WHAT IS EXPECTED -
When the listing below reaches the line that has "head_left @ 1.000", start reproducing exactly; stop after the line that has "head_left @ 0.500", and drop the pictures.

AVAILABLE DATA -
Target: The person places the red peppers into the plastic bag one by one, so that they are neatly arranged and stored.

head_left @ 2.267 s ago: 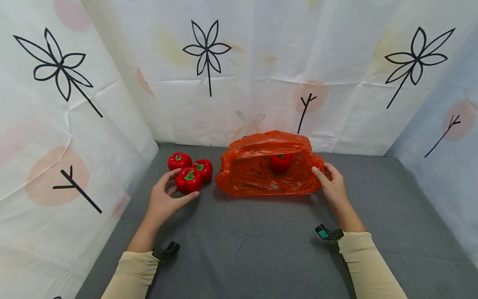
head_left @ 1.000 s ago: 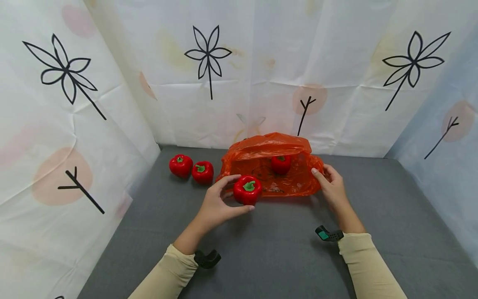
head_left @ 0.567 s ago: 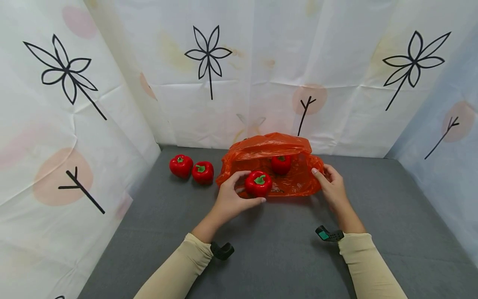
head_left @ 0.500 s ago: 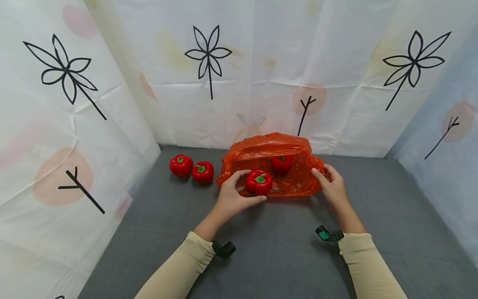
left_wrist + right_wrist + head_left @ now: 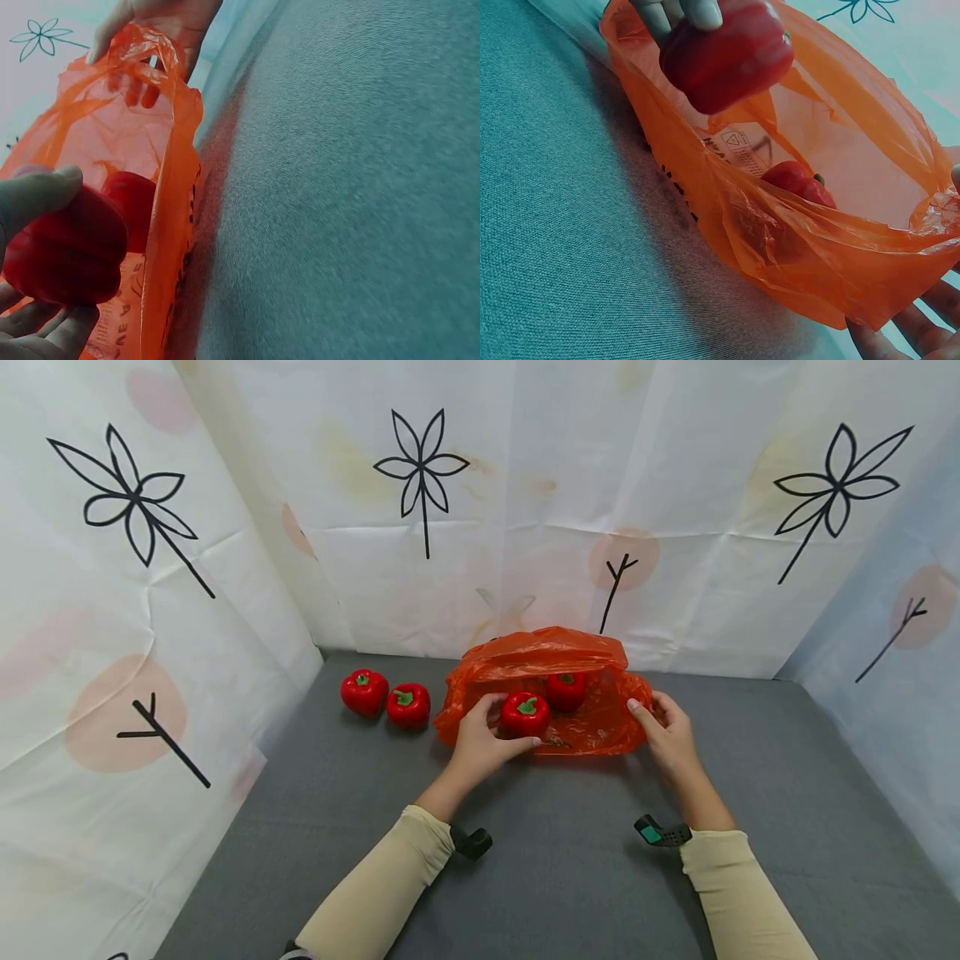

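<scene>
Left grip [image 5: 480,745]: is pinching one pepper between thumb and fingers; the right wrist view is cutting it off at the top edge, so only some fingers are showing there.
Held pepper [image 5: 525,715]: is hanging at the bag's mouth, green stem showing in the head view (how far inside it is reaching is hard to tell).
Right grip [image 5: 670,737]: is pinching the bag's right edge; its fingers are partly hiding behind the film.
Bag [image 5: 547,647]: is lying on its side, orange and see-through, its mouth gaping toward the person; creases are breaking up its black print [image 5: 676,191].
Inner pepper [image 5: 566,692]: is resting in the bag; in the right wrist view the film is veiling its lower part.
Loose peppers [image 5: 364,693] [image 5: 408,707]: two are sitting left of the bag, just beside each other (whether they are touching is unclear).
Tabletop [image 5: 570,860]: is carrying everything, grey.
Sleeves [image 5: 378,893] [image 5: 738,893]: are running out of the head view's bottom edge.
</scene>
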The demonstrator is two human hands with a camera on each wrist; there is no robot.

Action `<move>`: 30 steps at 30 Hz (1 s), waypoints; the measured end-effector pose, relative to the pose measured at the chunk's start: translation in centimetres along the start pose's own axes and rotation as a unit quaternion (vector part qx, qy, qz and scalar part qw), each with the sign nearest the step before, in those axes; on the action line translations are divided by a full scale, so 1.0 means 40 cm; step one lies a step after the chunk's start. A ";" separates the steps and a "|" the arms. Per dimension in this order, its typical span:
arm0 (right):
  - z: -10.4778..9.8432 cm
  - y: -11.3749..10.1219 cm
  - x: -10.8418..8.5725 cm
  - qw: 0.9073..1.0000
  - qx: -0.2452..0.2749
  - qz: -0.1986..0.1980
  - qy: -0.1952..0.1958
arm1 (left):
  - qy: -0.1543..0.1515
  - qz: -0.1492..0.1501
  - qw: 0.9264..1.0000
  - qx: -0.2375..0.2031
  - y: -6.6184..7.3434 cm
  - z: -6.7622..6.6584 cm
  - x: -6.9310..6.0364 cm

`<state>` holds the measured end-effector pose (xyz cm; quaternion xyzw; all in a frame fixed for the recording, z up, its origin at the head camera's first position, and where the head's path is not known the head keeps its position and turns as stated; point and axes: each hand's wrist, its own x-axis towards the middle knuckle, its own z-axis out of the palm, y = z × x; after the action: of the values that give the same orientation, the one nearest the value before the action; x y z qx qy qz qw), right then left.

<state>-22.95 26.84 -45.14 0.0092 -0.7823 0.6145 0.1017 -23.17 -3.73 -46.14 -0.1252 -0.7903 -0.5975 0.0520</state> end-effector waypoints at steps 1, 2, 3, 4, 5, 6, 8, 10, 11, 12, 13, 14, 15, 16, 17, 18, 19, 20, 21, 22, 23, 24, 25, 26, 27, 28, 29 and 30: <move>0.000 0.000 0.000 1.000 0.002 0.000 0.001 | 0.001 -0.001 1.000 -0.003 -0.001 0.004 0.005; -0.001 0.000 0.000 1.000 0.003 0.001 0.001 | 0.002 -0.005 1.000 -0.003 -0.001 0.008 0.010; -0.001 0.000 0.000 1.000 0.004 0.002 0.001 | 0.004 -0.008 1.000 -0.005 -0.001 0.011 0.014; -0.001 0.000 -0.001 1.000 0.003 0.003 0.001 | 0.006 -0.011 1.000 -0.006 0.000 0.015 0.019; -0.002 0.001 -0.001 1.000 0.002 0.005 0.001 | 0.010 -0.014 1.000 -0.004 0.000 0.019 0.024; -0.002 0.001 -0.001 1.000 0.001 0.006 0.001 | 0.013 -0.017 1.000 -0.001 0.001 0.023 0.029; -0.002 0.002 -0.001 1.000 0.000 0.008 0.000 | 0.024 -0.023 0.999 0.008 0.001 0.030 0.039; -0.002 0.002 -0.001 1.000 0.001 0.008 -0.001 | 0.034 -0.029 0.999 0.019 -0.001 0.038 0.049; -0.002 0.002 0.000 1.000 0.002 0.007 -0.002 | 0.038 -0.031 0.999 0.022 -0.001 0.041 0.053; -0.002 0.001 0.000 1.000 0.003 0.007 -0.002 | 0.039 -0.033 0.998 0.024 -0.003 0.045 0.057; -0.002 0.002 0.000 1.000 0.004 0.006 -0.002 | 0.041 -0.034 0.998 0.025 -0.005 0.048 0.061; -0.002 0.002 0.001 1.000 0.006 0.005 -0.002 | 0.041 -0.036 0.998 0.024 -0.006 0.050 0.064; -0.002 0.002 0.001 1.000 0.006 0.004 -0.002 | 0.042 -0.038 0.998 0.021 -0.007 0.053 0.067; -0.002 0.001 0.001 1.000 0.007 0.003 -0.001 | 0.042 -0.039 0.998 0.020 -0.007 0.054 0.069; -0.002 0.001 0.001 1.000 0.006 0.003 -0.001 | 0.044 -0.039 0.998 0.017 -0.009 0.056 0.073; -0.002 0.001 0.001 1.000 0.006 0.002 0.000 | 0.046 -0.041 0.998 0.016 -0.010 0.058 0.076; -0.002 0.001 0.001 1.000 0.006 0.001 0.000 | 0.049 -0.043 0.998 0.013 -0.011 0.060 0.078; -0.001 0.000 0.001 1.000 0.006 0.001 0.000 | 0.052 -0.045 0.998 0.013 -0.013 0.062 0.081; -0.001 0.000 0.001 1.000 0.005 0.001 0.000 | 0.055 -0.048 0.997 0.013 -0.014 0.064 0.083; 0.000 -0.001 0.001 1.000 0.006 0.001 0.000 | 0.057 -0.052 0.997 0.012 -0.016 0.066 0.086; 0.000 -0.001 0.001 1.000 0.005 0.001 0.000 | 0.059 -0.057 0.997 0.011 -0.017 0.068 0.088; 0.000 -0.001 0.000 1.000 0.004 0.001 0.000 | 0.062 -0.062 0.996 0.011 -0.019 0.070 0.090; 0.000 -0.001 0.000 1.000 0.004 0.001 0.000 | 0.064 -0.067 0.996 0.011 -0.021 0.072 0.092; -0.001 -0.001 -0.001 1.000 0.002 0.001 0.001 | 0.066 -0.073 0.995 0.009 -0.022 0.075 0.095; -0.001 -0.001 -0.001 1.000 0.000 0.000 0.001 | 0.069 -0.079 0.994 0.008 -0.023 0.077 0.097; -0.001 -0.001 -0.001 1.000 -0.001 0.001 0.001 | 0.072 -0.084 0.994 0.007 -0.024 0.079 0.100; -0.001 -0.001 -0.002 1.000 -0.003 0.000 0.001 | 0.075 -0.088 0.993 0.005 -0.025 0.081 0.103; -0.002 -0.001 -0.002 1.000 -0.005 0.000 0.000 | 0.078 -0.091 0.993 0.002 -0.026 0.082 0.106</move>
<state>-22.86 26.88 -45.10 0.0083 -0.7851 0.6109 0.1019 -27.29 -0.28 -47.06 -0.0053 -0.7934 -0.6057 0.0591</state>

ANSWER TO THIS TASK -
head_left @ 1.000 s ago: 
head_left @ 0.567 s ago: 
head_left @ 0.500 s ago: 

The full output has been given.